Bluegrass bands aren’t too common in Sweden, native Jens Koch said, but enthusiasm for the musical genre is growing thanks to an American film.
“(Bluegrass) is getting bigger because of the movie ‘O Brother, Where Art Thou?’ That seemed to bring out the interest for the music,” Koch said.
IF YOU GO
• What: G2 in concert
• When: 8 p.m. Saturday
• Where: Everett Brothers Music Barn in Suwanee
• Cost: By donation, $15 suggested
• For more information: Visit www.everettsmusicbarn.com or www.g2bluegrassband.com
The film follows a trio of escaped convicts after a large sum of money who happen to form a bluegrass band and produce the hit single “Man of Constant Sorrow.”
But long before the release of “O Brother, Where Art Thou?” Koch and the other members of the Swedish band G2 were making bluegrass music.
The band’s name is derived from the words “generation two” as four of the five members are second generation bluegrass musicians. Koch picked up the banjo at age 12 after listening to his uncle play.

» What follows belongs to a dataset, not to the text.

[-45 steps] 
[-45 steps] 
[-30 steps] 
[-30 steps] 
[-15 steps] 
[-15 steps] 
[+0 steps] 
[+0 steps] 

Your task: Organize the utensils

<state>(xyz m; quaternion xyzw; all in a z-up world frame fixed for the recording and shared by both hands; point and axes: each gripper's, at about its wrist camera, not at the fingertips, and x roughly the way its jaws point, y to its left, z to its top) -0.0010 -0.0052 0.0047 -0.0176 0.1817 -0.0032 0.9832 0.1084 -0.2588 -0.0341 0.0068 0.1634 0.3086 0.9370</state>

“I was hooked on the music,” he remembered. Bass player Jimmy Sunnebrandt, whose father played in a bluegrass band, picked up the fiddle at age 6, and lead vocalist Christoffer Olsson’s dad is a well-known country guitar player in Sweden. Tobias Strömberg, who plays the dobro, grew up listening to his father pick a banjo.
The band’s roots now run deep. The members all have taken leave from their day jobs in Sweden — Koch is a salesman, Strömberg is a police officer and mandolin player Erik Igelström is an IT consultant — to continue to pursue their music career with a four-month tour here in the States, a more lengthy follow-up to a 2008 tour. The band is also looking for an American record label to release its sophomore album, “Untapped Routes.”
“It’s a big thing for us to do to just focus on music,” Koch said. “We have been really well-received here. People like us. They say we play like Americans and we could have grown up in North Carolina or Virginia. It sounds authentic to them.”
Temporarily based in Nashville, the band will make its way down to Georgia for a show Saturday at Everett Brothers Music Barn in Suwanee.
For the band, the tour is serving as an indication of what could follow.
“We see this tour as something that will guide us, what’s the next step?” Koch said. “We have to do this in order to be able to continue.
We will see what happens. We want to see where the album goes and how things feel. We just want to play, play, play as much as possible.”